Wednesday, May 18, 2005

Scientific publishing is doomed.

So, maybe I've mentioned before that my paper still hasn't come out as an official publication, although it was accepted something like March 1st. Now, the journal that accepted it is owned by a giant conglomerate publishing company that now owns some large percentage of all scientific journals.

And they're a bunch of wankers.

Seriously, you wouldn't believe how clueless these people are. It's to the point where, more than once now, they have claimed not to have received an email from me regarding some niggly point about reprints ordering or authorship rights or something, and I've had to forward back to them not only a copy of my original reply but also their reply in response, indicating that, not only did they receive my response, they also responded to it .

Our fate is in the hands of complete morons.

What's even more incredible to me is the rates they charge for reprints and color figures. This is all coming out of taxpayers' pockets? And going directly to support these people who probably shouldn't be employed in the first place?

Really makes you think maybe Bridget Jones was one of the smarter ones after all!



At 7:14 PM, Anonymous GeneticMutant said...

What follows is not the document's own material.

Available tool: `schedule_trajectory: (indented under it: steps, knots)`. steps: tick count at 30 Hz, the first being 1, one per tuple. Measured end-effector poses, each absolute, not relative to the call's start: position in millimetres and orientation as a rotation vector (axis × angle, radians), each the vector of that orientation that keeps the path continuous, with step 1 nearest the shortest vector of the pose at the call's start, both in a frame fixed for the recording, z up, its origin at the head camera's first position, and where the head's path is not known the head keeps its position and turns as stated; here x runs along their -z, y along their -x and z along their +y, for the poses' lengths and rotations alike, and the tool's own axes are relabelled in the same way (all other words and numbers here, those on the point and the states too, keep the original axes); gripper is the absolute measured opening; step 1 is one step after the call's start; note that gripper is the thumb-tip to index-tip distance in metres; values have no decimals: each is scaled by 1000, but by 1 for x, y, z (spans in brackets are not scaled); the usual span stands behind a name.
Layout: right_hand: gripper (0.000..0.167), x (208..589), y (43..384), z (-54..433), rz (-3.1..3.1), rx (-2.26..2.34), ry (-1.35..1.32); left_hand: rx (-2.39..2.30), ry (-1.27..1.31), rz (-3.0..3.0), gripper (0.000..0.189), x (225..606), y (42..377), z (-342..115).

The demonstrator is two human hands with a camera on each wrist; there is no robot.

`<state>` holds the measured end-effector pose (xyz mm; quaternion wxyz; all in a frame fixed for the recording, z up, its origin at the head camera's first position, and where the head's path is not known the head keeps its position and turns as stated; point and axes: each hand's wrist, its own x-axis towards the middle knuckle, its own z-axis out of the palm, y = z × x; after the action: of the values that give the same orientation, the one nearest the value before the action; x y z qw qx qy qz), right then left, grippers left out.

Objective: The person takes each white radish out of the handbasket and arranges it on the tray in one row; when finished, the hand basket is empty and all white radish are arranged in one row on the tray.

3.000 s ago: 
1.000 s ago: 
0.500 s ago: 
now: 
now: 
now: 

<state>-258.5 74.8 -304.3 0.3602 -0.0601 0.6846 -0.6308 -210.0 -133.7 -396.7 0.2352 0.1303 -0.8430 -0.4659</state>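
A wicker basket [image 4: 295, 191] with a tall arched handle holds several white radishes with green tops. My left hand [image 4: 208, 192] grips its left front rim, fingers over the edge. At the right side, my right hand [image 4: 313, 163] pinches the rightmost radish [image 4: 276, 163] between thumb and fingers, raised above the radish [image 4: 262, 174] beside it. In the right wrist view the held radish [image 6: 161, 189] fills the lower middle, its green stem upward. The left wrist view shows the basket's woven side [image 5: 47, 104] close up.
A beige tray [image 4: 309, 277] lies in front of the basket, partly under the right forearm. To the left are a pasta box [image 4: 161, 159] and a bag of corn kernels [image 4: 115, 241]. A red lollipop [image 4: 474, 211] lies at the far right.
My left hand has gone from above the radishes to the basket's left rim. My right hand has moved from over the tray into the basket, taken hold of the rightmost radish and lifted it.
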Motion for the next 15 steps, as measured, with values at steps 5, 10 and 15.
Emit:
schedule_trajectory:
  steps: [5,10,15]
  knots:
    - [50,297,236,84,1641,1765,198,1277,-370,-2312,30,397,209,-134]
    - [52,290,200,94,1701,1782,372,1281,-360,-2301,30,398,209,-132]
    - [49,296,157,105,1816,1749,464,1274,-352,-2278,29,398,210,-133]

I'm working on my first manuscript and plan on submitting it to an open access journal. The cool thing about these is once a paper is accepted it's published on the web immediately. I really think these open access journals are going to force companies like Elsevier to change their ways.

At 12:56 AM, Blogger Alon Levy said...

I've never published a paper, but I've read that it typically takes 4 months from acceptance of publication to actual publication.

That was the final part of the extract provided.